* [Your task]:
Write out the records below word for word, please.

*** Opening of Dataset records ***

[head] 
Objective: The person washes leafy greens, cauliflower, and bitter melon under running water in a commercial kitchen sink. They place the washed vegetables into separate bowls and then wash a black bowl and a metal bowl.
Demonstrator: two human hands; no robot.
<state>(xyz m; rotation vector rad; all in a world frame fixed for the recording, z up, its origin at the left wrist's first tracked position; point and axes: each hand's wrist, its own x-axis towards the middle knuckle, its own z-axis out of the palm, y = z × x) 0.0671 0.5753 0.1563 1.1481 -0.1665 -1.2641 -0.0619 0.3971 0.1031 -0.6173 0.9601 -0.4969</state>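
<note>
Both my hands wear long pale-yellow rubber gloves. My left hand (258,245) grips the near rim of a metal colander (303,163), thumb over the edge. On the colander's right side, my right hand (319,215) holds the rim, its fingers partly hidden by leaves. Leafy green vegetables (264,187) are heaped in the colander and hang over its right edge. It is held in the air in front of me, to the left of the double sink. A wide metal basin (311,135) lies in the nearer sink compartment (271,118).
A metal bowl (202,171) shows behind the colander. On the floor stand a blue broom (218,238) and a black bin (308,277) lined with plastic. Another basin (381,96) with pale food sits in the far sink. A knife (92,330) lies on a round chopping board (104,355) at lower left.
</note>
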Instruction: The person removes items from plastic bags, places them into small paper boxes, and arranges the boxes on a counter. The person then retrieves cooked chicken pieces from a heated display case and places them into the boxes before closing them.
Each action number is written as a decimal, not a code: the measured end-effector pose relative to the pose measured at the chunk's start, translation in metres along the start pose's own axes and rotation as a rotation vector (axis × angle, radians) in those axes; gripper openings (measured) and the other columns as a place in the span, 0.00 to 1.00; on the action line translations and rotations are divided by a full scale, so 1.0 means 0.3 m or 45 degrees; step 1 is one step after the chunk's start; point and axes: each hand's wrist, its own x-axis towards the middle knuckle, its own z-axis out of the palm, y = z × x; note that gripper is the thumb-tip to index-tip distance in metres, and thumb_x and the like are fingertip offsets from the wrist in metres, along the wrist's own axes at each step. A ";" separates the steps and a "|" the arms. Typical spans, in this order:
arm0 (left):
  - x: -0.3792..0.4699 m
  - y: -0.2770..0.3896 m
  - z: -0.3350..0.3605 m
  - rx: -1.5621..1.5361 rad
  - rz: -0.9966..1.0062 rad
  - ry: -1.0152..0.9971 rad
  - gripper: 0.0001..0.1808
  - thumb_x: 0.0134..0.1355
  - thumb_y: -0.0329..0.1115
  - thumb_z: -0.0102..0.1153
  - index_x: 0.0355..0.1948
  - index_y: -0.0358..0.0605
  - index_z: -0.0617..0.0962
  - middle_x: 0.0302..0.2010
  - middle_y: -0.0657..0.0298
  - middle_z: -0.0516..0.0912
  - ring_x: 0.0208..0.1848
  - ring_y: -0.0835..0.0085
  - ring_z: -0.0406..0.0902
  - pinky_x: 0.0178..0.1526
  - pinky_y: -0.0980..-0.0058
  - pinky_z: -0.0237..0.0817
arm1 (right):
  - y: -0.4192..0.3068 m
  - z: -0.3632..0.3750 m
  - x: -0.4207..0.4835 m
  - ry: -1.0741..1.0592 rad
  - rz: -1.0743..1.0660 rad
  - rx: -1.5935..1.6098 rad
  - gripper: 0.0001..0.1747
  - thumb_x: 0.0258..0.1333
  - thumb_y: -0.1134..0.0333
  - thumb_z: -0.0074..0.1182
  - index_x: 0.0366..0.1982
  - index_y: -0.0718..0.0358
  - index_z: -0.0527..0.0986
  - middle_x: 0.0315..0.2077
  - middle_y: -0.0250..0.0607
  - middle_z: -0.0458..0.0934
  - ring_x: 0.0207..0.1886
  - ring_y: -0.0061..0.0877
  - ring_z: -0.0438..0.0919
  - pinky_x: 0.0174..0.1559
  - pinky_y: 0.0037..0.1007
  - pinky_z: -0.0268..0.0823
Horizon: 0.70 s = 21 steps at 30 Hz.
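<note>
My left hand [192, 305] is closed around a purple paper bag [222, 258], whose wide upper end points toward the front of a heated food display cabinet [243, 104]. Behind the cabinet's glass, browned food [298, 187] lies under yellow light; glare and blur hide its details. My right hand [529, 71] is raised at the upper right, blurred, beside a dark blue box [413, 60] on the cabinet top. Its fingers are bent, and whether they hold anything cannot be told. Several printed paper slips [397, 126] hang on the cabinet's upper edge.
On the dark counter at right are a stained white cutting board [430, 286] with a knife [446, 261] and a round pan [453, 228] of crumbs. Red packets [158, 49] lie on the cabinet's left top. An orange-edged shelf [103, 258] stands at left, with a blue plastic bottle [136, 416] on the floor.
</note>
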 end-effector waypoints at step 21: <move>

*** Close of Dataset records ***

* [Solution to this exercise]:
[head] 
Objective: The person washes leafy greens, cauliflower, and bitter melon under running water in a commercial kitchen sink. They place the washed vegetables into separate bowls and then wash a black bowl and a metal bowl.
Demonstrator: two human hands; no robot.
<state>(xyz m; rotation vector rad; all in a world frame fixed for the recording, z up, its origin at the left wrist's first tracked position; point and axes: each hand's wrist, its own x-axis towards the middle knuckle, its own z-axis out of the palm, y = z × x) 0.0671 0.5753 0.1563 1.1481 -0.1665 -1.2641 -0.0619 0.3971 0.1031 -0.6173 0.9601 -0.4969</state>
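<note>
Both my hands wear long pale-yellow rubber gloves. My left hand (258,245) grips the near rim of a metal colander (303,163), thumb over the edge. On the colander's right side, my right hand (319,215) holds the rim, its fingers partly hidden by leaves. Leafy green vegetables (264,187) are heaped in the colander and hang over its right edge. It is held in the air in front of me, to the left of the double sink. A wide metal basin (311,135) lies in the nearer sink compartment (271,118).
A metal bowl (202,171) shows behind the colander. On the floor stand a blue broom (218,238) and a black bin (308,277) lined with plastic. Another basin (381,96) with pale food sits in the far sink. A knife (92,330) lies on a round chopping board (104,355) at lower left.
</note>
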Instruction: The person removes items from plastic bags, places them into small paper boxes, and arranges the boxes on a counter. The person then retrieves cooked chicken pieces from a heated display case and places them into the boxes before closing them.
Each action number is written as a decimal, not a code: the measured end-effector pose relative to the pose measured at the chunk's start, translation in metres along the start pose's own axes and rotation as a rotation vector (axis × angle, radians) in those axes; gripper openings (measured) and the other columns as a place in the span, 0.00 to 1.00; on the action line translations and rotations are divided by a full scale, so 1.0 means 0.3 m or 45 degrees; step 1 is one step after the chunk's start; point and axes: each hand's wrist, its own x-axis towards the middle knuckle, its own z-axis out of the palm, y = z × x; note that gripper is the thumb-tip to index-tip distance in metres, and thumb_x and the like are fingertip offsets from the wrist in metres, along the wrist's own axes at each step. A ";" separates the steps and a "|" the arms. Typical spans, in this order:
arm0 (left):
  - x: -0.3792..0.4699 m
  - y: -0.2770..0.3896 m
  - z: -0.3350..0.3605 m
  - rx: -1.5621..1.5361 rad
  - rz: -0.9966..1.0062 rad
  - ry: -1.0152..0.9971 rad
  - gripper: 0.0001..0.1808
  - thumb_x: 0.0134..0.1355
  - thumb_y: -0.0329..0.1115
  - thumb_z: -0.0102..0.1153
  - index_x: 0.0355..0.1948
  - index_y: -0.0358..0.0605
  - index_z: -0.0617..0.0962
  - middle_x: 0.0302..0.2010
  - middle_y: -0.0657..0.0298
  - middle_z: -0.0516..0.0912
  - ring_x: 0.0208..0.1848
  - ring_y: -0.0835..0.0085
  - ring_z: -0.0406..0.0902
  - pinky_x: 0.0178..0.1526
  - pinky_y: -0.0980..-0.0058
  - pinky_z: -0.0237..0.0817
arm1 (right):
  - y: -0.4192..0.3068 m
  - z: -0.3632..0.3750 m
  - x: -0.4207..0.4835 m
  - ry: -1.0741..1.0592 rad
  - rz: -1.0743..1.0660 rad
  - rx: -1.5935..1.6098 rad
  - gripper: 0.0001..0.1747
  - thumb_x: 0.0258..0.1333
  - thumb_y: -0.1134..0.0333
  - thumb_z: -0.0074..0.1182
  - index_x: 0.0366..0.1982
  - index_y: -0.0718..0.0358
  - index_z: -0.0527..0.0986
  - middle_x: 0.0315..0.2077
  - middle_y: -0.0250..0.0607
  - middle_z: -0.0458..0.0934
  - ring_x: 0.0207..0.1886
  - ring_y: -0.0061..0.0877
  - ring_z: -0.0438..0.0919
  - pinky_x: 0.0174..0.1559
  - pinky_y: 0.0037..0.1007
  - pinky_z: -0.0268..0.0823
Horizon: 0.70 s = 21 steps at 30 Hz.
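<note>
My left hand [192, 305] is closed around a purple paper bag [222, 258], whose wide upper end points toward the front of a heated food display cabinet [243, 104]. Behind the cabinet's glass, browned food [298, 187] lies under yellow light; glare and blur hide its details. My right hand [529, 71] is raised at the upper right, blurred, beside a dark blue box [413, 60] on the cabinet top. Its fingers are bent, and whether they hold anything cannot be told. Several printed paper slips [397, 126] hang on the cabinet's upper edge.
On the dark counter at right are a stained white cutting board [430, 286] with a knife [446, 261] and a round pan [453, 228] of crumbs. Red packets [158, 49] lie on the cabinet's left top. An orange-edged shelf [103, 258] stands at left, with a blue plastic bottle [136, 416] on the floor.
</note>
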 end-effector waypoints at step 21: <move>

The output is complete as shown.